» **Your instructions**
In the records below, find the line containing "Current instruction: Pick" and the line containing "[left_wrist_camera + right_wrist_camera"; please repeat exactly the lines from one to the other, both included, and nothing more.

» **Recorded information**
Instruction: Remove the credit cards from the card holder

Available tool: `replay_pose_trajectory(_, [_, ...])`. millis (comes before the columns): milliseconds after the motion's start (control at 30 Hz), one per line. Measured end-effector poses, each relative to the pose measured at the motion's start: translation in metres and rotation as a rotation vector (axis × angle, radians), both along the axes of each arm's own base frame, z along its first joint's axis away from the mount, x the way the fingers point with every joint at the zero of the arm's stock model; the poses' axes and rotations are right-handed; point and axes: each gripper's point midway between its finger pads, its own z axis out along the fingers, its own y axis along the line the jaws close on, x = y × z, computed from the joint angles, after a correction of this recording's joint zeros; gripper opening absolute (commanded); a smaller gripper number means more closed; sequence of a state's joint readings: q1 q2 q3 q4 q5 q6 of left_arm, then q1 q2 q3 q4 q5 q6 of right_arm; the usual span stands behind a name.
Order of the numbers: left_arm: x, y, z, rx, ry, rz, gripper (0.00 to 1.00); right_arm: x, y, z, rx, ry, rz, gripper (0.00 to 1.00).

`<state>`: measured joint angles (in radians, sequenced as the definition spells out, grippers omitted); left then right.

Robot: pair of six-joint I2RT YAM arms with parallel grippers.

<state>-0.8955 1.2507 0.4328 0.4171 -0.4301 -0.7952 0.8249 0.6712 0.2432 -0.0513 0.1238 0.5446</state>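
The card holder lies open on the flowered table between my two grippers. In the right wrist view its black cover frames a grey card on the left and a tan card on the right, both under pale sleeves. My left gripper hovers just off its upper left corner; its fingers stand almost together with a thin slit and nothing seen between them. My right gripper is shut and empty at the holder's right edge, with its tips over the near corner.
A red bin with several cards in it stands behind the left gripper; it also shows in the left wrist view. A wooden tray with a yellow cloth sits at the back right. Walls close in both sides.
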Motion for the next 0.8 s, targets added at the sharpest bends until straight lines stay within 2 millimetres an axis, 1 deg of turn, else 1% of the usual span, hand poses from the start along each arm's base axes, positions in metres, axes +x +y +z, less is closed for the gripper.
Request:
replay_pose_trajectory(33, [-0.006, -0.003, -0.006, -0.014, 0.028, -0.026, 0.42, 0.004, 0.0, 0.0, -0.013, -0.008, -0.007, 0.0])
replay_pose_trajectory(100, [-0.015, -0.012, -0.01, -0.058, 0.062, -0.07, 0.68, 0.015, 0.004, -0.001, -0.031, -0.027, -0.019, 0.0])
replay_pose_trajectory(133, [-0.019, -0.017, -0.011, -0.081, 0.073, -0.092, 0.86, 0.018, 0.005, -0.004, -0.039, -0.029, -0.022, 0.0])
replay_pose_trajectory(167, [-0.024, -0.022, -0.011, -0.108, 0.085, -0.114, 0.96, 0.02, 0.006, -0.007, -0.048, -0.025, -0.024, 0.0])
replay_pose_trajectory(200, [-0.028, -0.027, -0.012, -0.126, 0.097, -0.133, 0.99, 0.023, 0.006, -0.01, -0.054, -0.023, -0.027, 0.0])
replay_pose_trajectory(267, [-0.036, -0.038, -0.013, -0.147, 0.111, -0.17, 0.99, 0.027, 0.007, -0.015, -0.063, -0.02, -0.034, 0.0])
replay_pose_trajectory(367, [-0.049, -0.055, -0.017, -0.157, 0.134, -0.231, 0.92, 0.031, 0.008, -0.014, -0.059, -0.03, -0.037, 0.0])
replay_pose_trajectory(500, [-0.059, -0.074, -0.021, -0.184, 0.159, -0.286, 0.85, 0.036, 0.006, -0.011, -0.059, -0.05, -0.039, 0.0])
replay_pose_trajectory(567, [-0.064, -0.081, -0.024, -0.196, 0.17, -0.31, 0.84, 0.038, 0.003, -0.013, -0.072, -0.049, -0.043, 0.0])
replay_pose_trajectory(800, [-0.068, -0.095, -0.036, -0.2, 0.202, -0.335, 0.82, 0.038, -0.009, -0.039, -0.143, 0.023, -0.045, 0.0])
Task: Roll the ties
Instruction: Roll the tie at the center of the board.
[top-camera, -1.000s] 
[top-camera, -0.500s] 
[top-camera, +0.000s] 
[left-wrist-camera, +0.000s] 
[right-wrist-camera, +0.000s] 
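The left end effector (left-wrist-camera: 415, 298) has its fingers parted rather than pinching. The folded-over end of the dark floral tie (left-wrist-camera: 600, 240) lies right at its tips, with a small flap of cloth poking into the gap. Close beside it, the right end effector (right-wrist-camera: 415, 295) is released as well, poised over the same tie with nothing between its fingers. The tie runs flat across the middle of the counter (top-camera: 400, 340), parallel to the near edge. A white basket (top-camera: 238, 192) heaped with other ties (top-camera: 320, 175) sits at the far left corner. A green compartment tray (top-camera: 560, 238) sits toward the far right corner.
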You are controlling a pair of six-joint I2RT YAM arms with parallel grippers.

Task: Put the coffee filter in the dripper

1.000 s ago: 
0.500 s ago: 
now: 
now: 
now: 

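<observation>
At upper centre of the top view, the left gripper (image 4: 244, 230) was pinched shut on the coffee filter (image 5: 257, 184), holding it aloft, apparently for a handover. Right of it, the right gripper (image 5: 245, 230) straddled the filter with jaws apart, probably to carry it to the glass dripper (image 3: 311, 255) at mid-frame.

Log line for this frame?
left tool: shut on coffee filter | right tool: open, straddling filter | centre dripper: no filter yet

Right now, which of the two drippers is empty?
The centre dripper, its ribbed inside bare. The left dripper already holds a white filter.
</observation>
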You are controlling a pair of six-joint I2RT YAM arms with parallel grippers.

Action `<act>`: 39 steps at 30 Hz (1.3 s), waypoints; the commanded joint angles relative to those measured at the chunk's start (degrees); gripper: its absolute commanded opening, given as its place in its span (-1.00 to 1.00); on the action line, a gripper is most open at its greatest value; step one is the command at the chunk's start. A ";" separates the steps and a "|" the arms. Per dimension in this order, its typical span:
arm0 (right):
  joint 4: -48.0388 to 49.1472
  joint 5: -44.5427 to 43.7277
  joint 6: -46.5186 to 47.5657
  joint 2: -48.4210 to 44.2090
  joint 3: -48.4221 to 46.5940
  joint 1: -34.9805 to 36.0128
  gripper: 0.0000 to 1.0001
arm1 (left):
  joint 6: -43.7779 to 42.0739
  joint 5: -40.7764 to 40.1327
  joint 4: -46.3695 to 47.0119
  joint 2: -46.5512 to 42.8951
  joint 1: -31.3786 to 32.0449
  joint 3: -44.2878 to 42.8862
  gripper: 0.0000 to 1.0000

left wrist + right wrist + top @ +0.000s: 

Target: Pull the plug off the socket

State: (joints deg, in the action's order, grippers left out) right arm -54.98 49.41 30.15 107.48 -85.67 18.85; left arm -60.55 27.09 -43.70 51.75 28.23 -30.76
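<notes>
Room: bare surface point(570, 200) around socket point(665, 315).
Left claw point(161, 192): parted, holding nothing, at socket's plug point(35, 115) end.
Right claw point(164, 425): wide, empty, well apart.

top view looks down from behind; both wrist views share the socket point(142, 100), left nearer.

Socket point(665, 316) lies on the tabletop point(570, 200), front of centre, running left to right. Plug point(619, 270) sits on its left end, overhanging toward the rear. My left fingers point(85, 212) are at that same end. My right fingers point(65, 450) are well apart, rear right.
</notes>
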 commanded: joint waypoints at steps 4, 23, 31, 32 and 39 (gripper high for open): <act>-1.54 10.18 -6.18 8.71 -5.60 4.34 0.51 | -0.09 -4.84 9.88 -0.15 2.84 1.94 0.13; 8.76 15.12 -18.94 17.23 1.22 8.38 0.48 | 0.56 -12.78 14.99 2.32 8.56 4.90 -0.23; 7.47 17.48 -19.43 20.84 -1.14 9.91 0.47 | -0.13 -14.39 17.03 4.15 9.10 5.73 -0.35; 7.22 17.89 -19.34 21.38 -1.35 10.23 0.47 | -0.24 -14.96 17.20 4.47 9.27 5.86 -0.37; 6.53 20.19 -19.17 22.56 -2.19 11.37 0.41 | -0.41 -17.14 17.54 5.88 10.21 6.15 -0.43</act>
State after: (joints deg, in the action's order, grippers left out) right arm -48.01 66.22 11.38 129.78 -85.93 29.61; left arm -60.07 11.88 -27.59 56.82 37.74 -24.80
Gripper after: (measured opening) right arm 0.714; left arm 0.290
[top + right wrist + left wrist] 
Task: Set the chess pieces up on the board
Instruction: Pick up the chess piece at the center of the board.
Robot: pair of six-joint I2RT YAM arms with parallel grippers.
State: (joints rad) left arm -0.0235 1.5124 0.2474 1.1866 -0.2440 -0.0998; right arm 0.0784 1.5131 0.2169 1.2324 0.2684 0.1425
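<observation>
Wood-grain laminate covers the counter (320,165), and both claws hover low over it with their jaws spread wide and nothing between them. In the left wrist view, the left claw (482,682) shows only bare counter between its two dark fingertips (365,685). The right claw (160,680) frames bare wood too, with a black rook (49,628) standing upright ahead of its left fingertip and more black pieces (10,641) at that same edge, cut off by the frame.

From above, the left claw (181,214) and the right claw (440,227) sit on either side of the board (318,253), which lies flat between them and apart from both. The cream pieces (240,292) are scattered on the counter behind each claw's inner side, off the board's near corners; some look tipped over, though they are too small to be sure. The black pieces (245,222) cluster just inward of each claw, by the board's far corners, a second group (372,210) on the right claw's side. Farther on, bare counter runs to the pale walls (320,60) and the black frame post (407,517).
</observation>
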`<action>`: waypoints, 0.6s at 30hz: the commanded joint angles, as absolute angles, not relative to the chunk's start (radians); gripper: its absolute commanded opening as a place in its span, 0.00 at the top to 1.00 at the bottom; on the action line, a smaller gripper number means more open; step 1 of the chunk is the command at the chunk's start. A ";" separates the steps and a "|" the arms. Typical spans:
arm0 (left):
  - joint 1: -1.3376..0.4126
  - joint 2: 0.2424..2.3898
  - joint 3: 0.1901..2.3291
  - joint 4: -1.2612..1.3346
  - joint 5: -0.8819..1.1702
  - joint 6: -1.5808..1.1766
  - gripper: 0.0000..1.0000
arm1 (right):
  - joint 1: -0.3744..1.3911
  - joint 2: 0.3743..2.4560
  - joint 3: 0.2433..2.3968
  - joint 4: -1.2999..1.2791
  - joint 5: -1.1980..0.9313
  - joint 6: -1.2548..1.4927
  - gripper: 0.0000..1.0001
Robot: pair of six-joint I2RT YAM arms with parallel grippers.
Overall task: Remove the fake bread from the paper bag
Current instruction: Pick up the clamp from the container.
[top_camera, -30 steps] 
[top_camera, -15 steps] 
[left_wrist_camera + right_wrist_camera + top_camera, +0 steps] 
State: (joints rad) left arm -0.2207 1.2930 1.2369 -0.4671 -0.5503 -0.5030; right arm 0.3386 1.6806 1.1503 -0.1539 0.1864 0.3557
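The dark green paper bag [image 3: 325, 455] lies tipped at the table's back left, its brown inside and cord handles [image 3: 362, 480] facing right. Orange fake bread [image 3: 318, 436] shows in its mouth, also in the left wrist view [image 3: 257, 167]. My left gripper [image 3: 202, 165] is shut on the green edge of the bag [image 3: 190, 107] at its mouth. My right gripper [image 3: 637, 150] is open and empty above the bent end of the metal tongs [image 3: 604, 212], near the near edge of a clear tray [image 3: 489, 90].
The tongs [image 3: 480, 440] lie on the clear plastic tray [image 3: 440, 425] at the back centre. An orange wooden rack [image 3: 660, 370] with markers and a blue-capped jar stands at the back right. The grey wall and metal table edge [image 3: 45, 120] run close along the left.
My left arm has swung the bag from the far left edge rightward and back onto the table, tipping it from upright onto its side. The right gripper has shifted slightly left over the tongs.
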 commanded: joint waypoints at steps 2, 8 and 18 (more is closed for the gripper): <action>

» **Answer for this exercise**
Current instruction: Pick up the clamp from the container.
[top_camera, -30 steps] 
[top_camera, -15 steps] 
[left_wrist_camera + right_wrist_camera + top_camera, +0 steps] 

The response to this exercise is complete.